Approach 3: 6k ± 1 Optimization

Intuition

The square-root loop still tests many candidates that cannot possibly be divisors. After 2 and 3 are handled, no prime is divisible by 2 or by 3, so any real divisor must avoid both. Look at the integers around a multiple of 6: the values 6k, 6k + 2, and 6k + 4 are all even, and 6k + 3 is divisible by 3. That leaves only 6k - 1 and 6k + 1 as candidates that are not already ruled out. Every prime greater than 3 falls into one of those two forms.

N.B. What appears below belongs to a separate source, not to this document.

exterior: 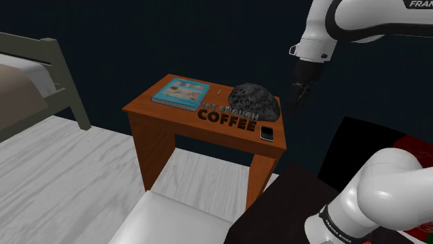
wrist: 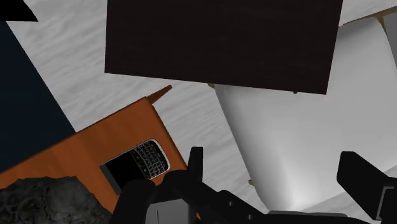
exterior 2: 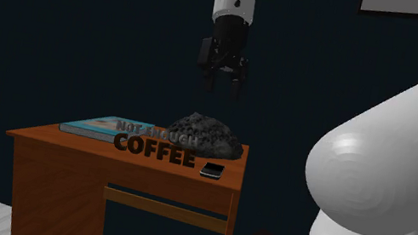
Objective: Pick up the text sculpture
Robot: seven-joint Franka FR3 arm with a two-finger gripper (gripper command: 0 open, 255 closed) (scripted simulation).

So after checking divisibility by 2 and 3 directly, the loop can start at 5 and step by 6, testing i and i + 2 each time. That pair is exactly 6k - 1 and 6k + 1. This visits roughly a third of the candidates the plain square-root loop would, while still covering every possible prime divisor up to the square root.

Algorithm

  1. If n is less than or equal to 1, return false.
  2. If n is 2 or 3, return true.
  3. If n is divisible by 2 or by 3, return false.
  4. For each i starting at 5, while i * i is less than or equal to n, check whether i or i + 2 divides n. If either does, return false. Then advance i by 6.
  5. If the loop finishes with no divisor found, return true.

Example Walkthrough

Input:

97
n

The value 97 is greater than 1 and is neither 2 nor 3. It is not divisible by 2 and not divisible by 3, so the loop begins with i = 5. Since 5 * 5 = 25 is at most 97, the test runs: 97 is not divisible by 5 and not by 7, so i advances to 11. Since 11 * 11 = 121 is greater than 97, the loop stops. No divisor was found, so the answer is true. The value 97 is prime, and only the candidates 5 and 7 had to be tested.